So, my aiming eye being always a bit off that critical aiming line, of what "aiming" could I be possibly talking about when shooting a slingshot; what actually I do, I think and with more or less sucess is aproximating/simulating true aiming process.

Therefore, I think that sometimes I am approximating (as most of the people would call aiming), and sometimes, and more and more so lately, I am shooting instinctively...

but, who knows?


----------



## SonoftheRepublic (Jul 3, 2011)

I'm a "sight" shooter. Too many years shooting rifle and pistol I guess. Working on some semblance of extreme accuracy, holding horizontal and using the lined-up bands/tubes in line with the top fork . . . seems to work best for me.

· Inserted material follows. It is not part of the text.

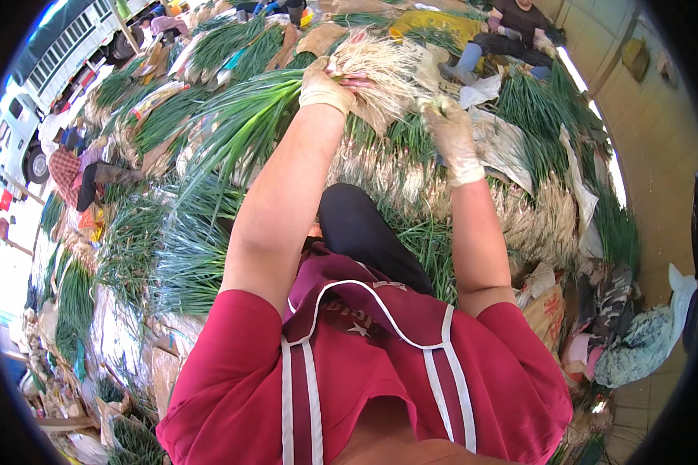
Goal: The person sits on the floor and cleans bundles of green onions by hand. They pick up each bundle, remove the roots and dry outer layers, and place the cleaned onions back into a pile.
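My left hand (326, 90), in a pale glove, grips a bunch of green onions (256, 107) near the reddish bulbs. Its long green leaves fan out to the left, and its pale roots spread to the right. Just right of the root tips is my right hand (447, 128), also in a pale, soiled glove, with its fingers bent. Whether it holds anything cannot be made out. Under both hands lies a long row of green onions (410, 168) with the roots showing.
Heaps of green onions (192, 261) and sacks (500, 142) cover the ground around me. A person in blue boots (517, 32) sits at the upper right, near a wall (657, 145). Another person in a checked shirt (67, 174) sits at the left, with a truck (17, 122) behind.
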Action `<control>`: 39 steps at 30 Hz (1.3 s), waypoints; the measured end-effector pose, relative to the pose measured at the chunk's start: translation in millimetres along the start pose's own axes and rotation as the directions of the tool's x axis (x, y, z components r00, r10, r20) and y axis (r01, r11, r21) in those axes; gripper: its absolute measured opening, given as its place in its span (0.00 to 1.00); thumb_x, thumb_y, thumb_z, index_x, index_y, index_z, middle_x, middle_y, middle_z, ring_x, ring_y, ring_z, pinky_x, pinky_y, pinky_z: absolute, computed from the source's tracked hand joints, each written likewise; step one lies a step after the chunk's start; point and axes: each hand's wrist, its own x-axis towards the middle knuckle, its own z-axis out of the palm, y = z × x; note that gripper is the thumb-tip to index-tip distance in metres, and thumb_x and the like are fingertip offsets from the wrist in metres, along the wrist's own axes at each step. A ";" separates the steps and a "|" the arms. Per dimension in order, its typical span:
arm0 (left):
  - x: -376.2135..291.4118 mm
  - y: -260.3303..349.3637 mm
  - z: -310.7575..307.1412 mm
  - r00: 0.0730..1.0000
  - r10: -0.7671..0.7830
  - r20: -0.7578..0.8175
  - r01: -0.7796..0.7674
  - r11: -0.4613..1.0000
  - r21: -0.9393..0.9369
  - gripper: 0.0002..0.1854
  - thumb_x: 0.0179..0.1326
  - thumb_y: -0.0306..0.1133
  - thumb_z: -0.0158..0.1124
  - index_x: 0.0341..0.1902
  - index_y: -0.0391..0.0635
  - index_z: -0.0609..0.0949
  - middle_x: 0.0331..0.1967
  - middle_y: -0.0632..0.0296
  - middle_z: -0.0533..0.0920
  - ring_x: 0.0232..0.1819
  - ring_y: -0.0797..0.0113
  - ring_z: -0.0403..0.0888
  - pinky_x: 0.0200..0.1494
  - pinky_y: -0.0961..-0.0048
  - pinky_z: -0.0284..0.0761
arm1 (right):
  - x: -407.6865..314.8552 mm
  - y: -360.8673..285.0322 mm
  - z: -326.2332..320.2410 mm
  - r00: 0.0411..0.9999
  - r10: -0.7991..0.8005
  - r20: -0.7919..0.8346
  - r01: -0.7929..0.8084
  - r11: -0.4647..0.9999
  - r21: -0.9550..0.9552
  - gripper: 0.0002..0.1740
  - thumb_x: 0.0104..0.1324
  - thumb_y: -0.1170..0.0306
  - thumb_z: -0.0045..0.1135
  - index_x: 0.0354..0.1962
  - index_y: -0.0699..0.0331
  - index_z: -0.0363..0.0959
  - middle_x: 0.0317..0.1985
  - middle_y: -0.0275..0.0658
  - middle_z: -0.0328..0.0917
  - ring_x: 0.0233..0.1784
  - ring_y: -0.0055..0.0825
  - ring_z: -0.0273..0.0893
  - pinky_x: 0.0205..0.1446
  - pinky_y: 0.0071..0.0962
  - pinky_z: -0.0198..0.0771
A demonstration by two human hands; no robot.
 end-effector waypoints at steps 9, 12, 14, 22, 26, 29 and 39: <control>23.9 24.8 -48.8 0.992 0.057 -0.110 -0.038 0.985 0.167 0.16 0.65 0.44 0.52 0.33 0.42 0.74 0.27 0.40 0.81 0.20 0.35 0.77 0.19 0.44 0.70 | -42.9 -23.4 -19.8 0.977 0.106 0.187 -0.191 0.826 0.530 0.08 0.69 0.76 0.50 0.43 0.64 0.77 0.33 0.31 0.81 0.26 0.11 0.65 0.33 0.14 0.65; 2.2 42.6 -51.7 0.996 0.018 -0.087 -0.003 0.985 0.170 0.15 0.65 0.44 0.51 0.33 0.43 0.75 0.30 0.45 0.82 0.25 0.40 0.80 0.29 0.44 0.75 | -46.5 9.5 -62.1 0.902 0.078 0.424 -0.240 0.908 0.344 0.11 0.69 0.75 0.50 0.46 0.65 0.75 0.35 0.35 0.80 0.33 0.17 0.72 0.40 0.19 0.70; 21.7 44.3 -75.0 0.989 -0.024 0.147 0.028 0.999 -0.027 0.14 0.65 0.42 0.51 0.38 0.43 0.77 0.34 0.53 0.82 0.37 0.51 0.80 0.44 0.50 0.76 | -57.8 79.2 -81.3 0.919 0.051 0.390 -0.134 0.972 0.191 0.13 0.68 0.72 0.50 0.48 0.66 0.75 0.41 0.39 0.79 0.42 0.26 0.76 0.49 0.25 0.70; -18.7 11.4 -99.0 0.993 -0.009 0.121 0.024 0.992 -0.122 0.05 0.58 0.26 0.55 0.31 0.37 0.78 0.23 0.53 0.80 0.23 0.60 0.78 0.28 0.61 0.77 | -60.8 114.1 -60.4 0.913 -0.261 0.313 0.407 0.629 -0.663 0.23 0.73 0.66 0.45 0.61 0.69 0.64 0.61 0.47 0.68 0.62 0.38 0.67 0.64 0.32 0.60; -18.0 19.7 -136.0 0.989 0.106 0.101 -0.116 0.987 0.107 0.03 0.54 0.21 0.59 0.28 0.34 0.80 0.22 0.53 0.82 0.16 0.69 0.75 0.16 0.73 0.69 | -34.7 32.3 22.8 0.926 -0.110 0.361 0.261 0.878 -0.401 0.26 0.73 0.70 0.44 0.66 0.67 0.58 0.69 0.44 0.58 0.66 0.37 0.64 0.69 0.31 0.58; -42.6 56.4 -164.8 0.932 0.239 0.271 -0.287 0.946 0.152 0.04 0.53 0.20 0.60 0.28 0.33 0.83 0.21 0.53 0.83 0.11 0.75 0.72 0.11 0.81 0.63 | -17.1 48.7 48.8 0.903 0.117 0.414 0.005 0.959 -0.282 0.25 0.73 0.73 0.42 0.66 0.68 0.56 0.71 0.43 0.55 0.67 0.36 0.64 0.72 0.32 0.54; -84.8 191.7 -430.5 0.909 0.417 0.004 -0.396 0.859 0.326 0.22 0.51 0.30 0.72 0.51 0.40 0.80 0.39 0.55 0.85 0.35 0.68 0.84 0.45 0.73 0.80 | -40.3 251.2 11.9 0.727 0.408 0.552 0.186 0.657 -0.730 0.26 0.66 0.65 0.52 0.58 0.73 0.67 0.57 0.59 0.70 0.65 0.48 0.65 0.70 0.38 0.57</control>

I must say though . . . you guys who *can* shoot *accurately* - instinctively - sure do fascinate me!


----------



## Pawpawsailor (Jun 8, 2012)

Both, but the longer I shoot in any given session I start by sight and at some point without realizing I've changed over, find that I'm shooting instinctively.


----------



## Byudzai (Aug 31, 2013)

Everyone aims, because nobody here can shoot with their eyes closed. Just a matter of how you're lining up the shot. I'd wager that, if you took careful videos of instinctive shooters, they all use some kind of aiming points without realizing it. Find me a blind guy who can hit cans at 40 feet and then we'll have a truly instinctive shooter!


----------